» WHAT YOU NEED TO DO:
Find the line with "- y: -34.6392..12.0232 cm" and the line with "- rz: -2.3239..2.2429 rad" in the entries below; output exactly those two lines, every line between them, and no others.

» MATERIAL SHOWN:

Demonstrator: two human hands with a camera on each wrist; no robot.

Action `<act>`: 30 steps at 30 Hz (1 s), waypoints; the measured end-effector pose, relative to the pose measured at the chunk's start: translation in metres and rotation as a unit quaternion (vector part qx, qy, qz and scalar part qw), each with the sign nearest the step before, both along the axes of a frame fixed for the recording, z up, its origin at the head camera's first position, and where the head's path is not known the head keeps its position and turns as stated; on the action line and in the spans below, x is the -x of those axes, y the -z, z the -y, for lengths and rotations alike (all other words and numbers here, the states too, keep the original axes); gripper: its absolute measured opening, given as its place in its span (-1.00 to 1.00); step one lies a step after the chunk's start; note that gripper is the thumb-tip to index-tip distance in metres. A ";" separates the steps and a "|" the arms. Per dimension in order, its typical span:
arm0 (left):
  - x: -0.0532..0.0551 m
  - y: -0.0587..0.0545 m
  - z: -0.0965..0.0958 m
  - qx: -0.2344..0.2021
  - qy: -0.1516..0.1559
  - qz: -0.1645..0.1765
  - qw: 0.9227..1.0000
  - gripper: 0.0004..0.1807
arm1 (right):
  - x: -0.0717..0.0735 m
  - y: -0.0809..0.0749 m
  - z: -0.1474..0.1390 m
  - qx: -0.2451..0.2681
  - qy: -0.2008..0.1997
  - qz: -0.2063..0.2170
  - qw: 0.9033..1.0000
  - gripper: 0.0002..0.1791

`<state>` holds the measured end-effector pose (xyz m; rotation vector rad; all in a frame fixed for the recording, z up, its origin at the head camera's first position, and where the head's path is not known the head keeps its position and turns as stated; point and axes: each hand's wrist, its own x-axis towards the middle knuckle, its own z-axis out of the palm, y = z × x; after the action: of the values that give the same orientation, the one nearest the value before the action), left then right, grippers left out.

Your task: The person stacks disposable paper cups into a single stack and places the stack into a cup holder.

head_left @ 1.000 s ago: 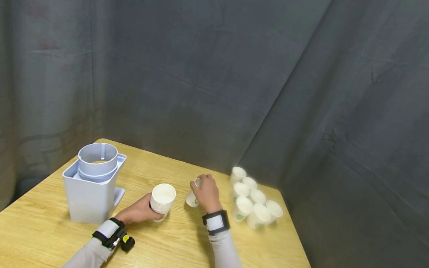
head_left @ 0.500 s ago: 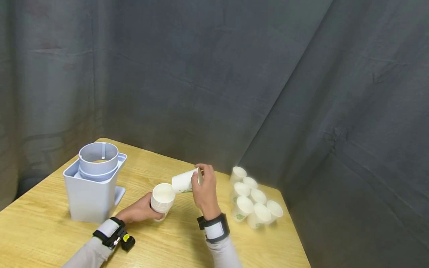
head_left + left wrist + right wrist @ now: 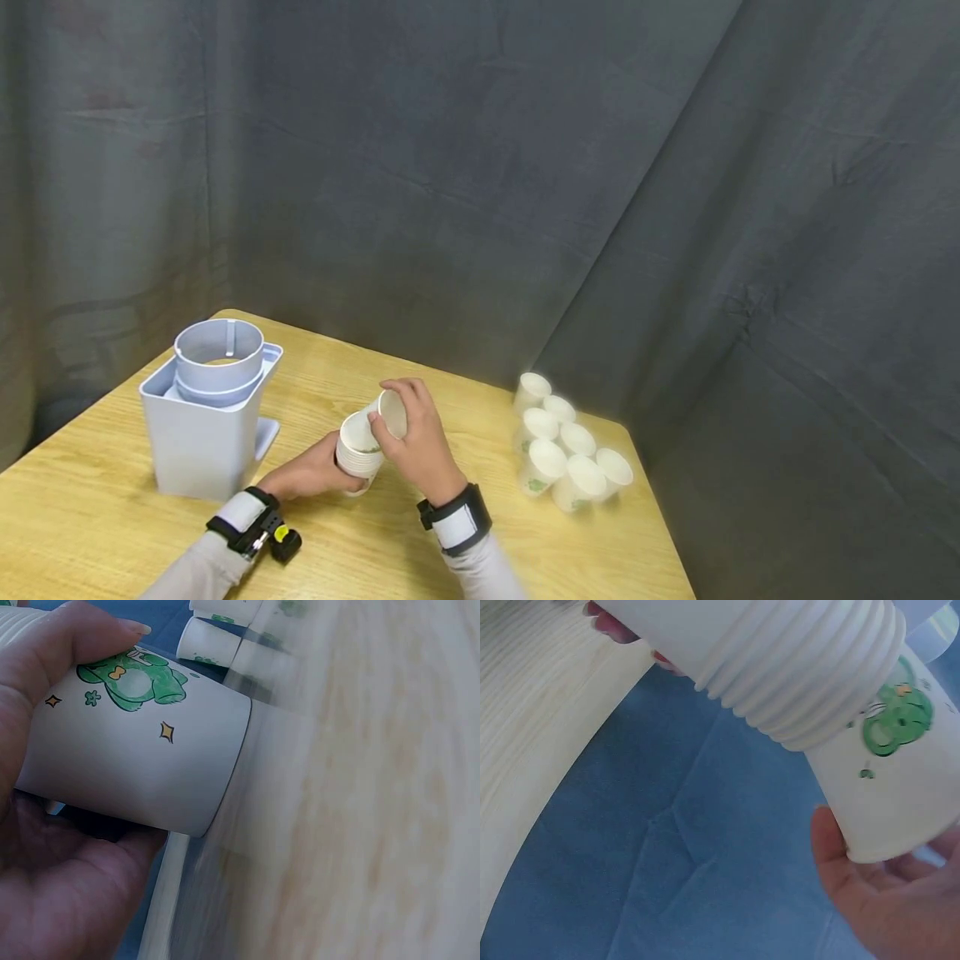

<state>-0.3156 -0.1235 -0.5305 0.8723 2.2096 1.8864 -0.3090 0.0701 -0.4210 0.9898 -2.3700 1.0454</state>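
Note:
In the head view my left hand [image 3: 307, 471] grips a stack of nested white paper cups [image 3: 358, 463] from its left side, with the open mouths up. My right hand [image 3: 423, 446] holds a single paper cup [image 3: 393, 414] near its rim, between thumb and fingers. This cup is tilted, its lower end inside the mouth of the stack. The right wrist view shows the ridged rims of the stack [image 3: 802, 667] and the single cup [image 3: 892, 780] with a green cartoon print sticking out. In the left wrist view, fingers wrap the stack's bottom cup [image 3: 135, 757], close over the table.
Several loose paper cups [image 3: 546, 465] stand upright in a cluster at the table's right. On the left is a pale square container [image 3: 198, 454] with a round ring [image 3: 217, 379] in its top. Dark curtains [image 3: 450, 183] hang behind the wooden table [image 3: 375, 558].
My right hand has lifted the single cup off the table, tilted it and brought it left into the mouth of the stack. The left hand has stayed in place with the stack.

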 end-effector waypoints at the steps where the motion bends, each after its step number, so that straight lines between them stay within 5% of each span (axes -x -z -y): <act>1: 0.000 0.000 0.000 -0.001 0.001 -0.001 1.000 -0.27 | -0.001 0.000 0.001 -0.010 -0.009 -0.006 1.000 -0.56; 9: 0.003 0.002 0.000 -0.010 0.022 0.001 1.000 -0.24 | -0.005 0.005 0.008 -0.087 -0.056 -0.041 0.994 -0.54; 17: 0.003 0.002 0.000 0.000 0.013 -0.006 1.000 -0.25 | -0.003 0.015 0.012 -0.118 -0.055 -0.068 0.989 -0.55; 26: 0.001 0.001 0.002 0.010 0.012 -0.001 1.000 -0.18 | -0.004 0.025 0.017 -0.206 -0.039 -0.017 0.978 -0.51; 30: 0.001 0.002 0.001 0.010 0.007 -0.006 1.000 -0.15 | -0.004 0.025 0.016 -0.204 -0.049 0.015 0.978 -0.50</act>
<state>-0.3169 -0.1248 -0.5325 0.8945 2.2196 1.8538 -0.3053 0.0542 -0.4456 1.2471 -2.6442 0.6161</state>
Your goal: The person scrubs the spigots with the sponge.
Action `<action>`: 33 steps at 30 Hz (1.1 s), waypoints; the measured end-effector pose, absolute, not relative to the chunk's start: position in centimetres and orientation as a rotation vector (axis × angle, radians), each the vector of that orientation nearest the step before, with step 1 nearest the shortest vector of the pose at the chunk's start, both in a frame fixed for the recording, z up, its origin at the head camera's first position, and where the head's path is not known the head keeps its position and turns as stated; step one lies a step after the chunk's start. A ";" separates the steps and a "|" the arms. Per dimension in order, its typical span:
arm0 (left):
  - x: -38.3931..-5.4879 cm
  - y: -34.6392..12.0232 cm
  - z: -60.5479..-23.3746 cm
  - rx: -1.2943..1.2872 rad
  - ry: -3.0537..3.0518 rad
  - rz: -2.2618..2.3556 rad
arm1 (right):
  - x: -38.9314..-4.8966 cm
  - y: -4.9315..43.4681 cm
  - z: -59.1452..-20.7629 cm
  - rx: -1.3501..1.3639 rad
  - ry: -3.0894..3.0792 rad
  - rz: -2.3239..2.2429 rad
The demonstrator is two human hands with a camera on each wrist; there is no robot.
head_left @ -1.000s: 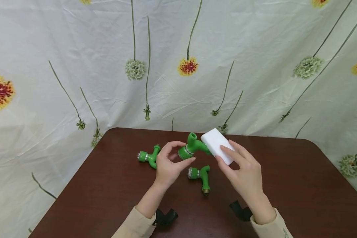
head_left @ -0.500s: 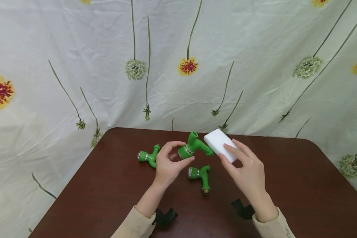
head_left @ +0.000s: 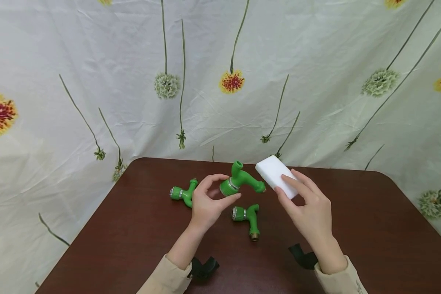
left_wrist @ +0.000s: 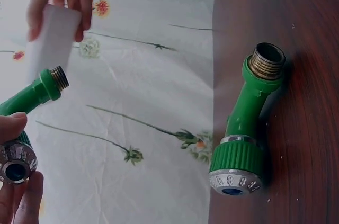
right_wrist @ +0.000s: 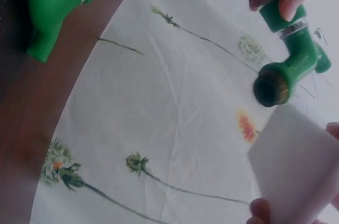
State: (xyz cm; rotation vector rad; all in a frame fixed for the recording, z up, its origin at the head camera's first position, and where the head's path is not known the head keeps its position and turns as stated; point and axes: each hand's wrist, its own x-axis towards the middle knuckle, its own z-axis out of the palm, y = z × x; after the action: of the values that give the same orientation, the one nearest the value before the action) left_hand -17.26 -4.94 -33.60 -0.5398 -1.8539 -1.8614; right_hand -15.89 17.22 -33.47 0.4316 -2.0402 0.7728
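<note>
Currently, left hand (head_left: 207,206): thumb and fingers curve to either side of the green tap's ribbed knob (head_left: 229,187), pinching it.
Green tap (head_left: 245,178): held up above the table by that knob, near the table's far edge in the head view; its short spout (head_left: 237,165) points up, and its threaded end (left_wrist: 62,78) points across toward the other hand.
Right hand (head_left: 310,208): pinches a white sponge block between the thumb and the fingers, the fingers lying along its near side.
White sponge block (head_left: 275,173): held tilted above the table, just beside the threaded end; the head view shows a narrow gap between them.
Nearer tap (head_left: 252,220): lies on the table between the two forearms, knob to the left, brass thread toward the person.
Farther tap (head_left: 187,194): lies to the left, just beyond the left hand, which hides part of it; its knob also faces left, with a silver-coloured end.
Table (head_left: 367,228): dark reddish-brown, with rounded far corners.
Cloth (head_left: 316,49): hangs behind the table, pale and creased, printed with long stems, yellow-and-red blooms and whitish round flower heads.
Sleeves (head_left: 169,275): beige, covering both forearms to just below the wrists.
Dark curved pieces (head_left: 206,268): one beside each wrist; what they are cannot be told.
</note>
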 end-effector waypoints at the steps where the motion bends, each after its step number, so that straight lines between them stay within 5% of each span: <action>1: -17.2 -4.9 -33.6 -0.539 -1.856 -1.863 | -15.8 17.2 -33.4 0.453 -2.024 0.794; 33: -19.4 -5.4 -36.1 -0.557 -1.748 -1.924 | -15.9 17.3 -33.3 0.524 -1.999 0.769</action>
State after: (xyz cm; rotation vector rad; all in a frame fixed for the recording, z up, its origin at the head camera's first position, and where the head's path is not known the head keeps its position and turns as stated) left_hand -19.35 -5.45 -36.05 -0.5566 -1.7483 -1.9236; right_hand -15.93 17.31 -33.31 0.5238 -1.9989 0.7692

» SOLUTION TO THE EXERCISE:
  - y: -34.6392..12.0232 cm
  - z: -60.5479..-23.3746 cm
  - rx: -1.2943..1.2872 rad
  - ry: -3.0537..3.0518 rad
  - rz: -2.2618..2.3556 rad
arm1 (right):
  - x: -38.9314..-4.8966 cm
  - y: -4.9315..43.4681 cm
  - z: -59.1452..-20.7629 cm
  - rx: -1.3501..1.3639 rad
  - ry: -3.0894..3.0792 rad
  - rz: -2.3239..2.2429 rad

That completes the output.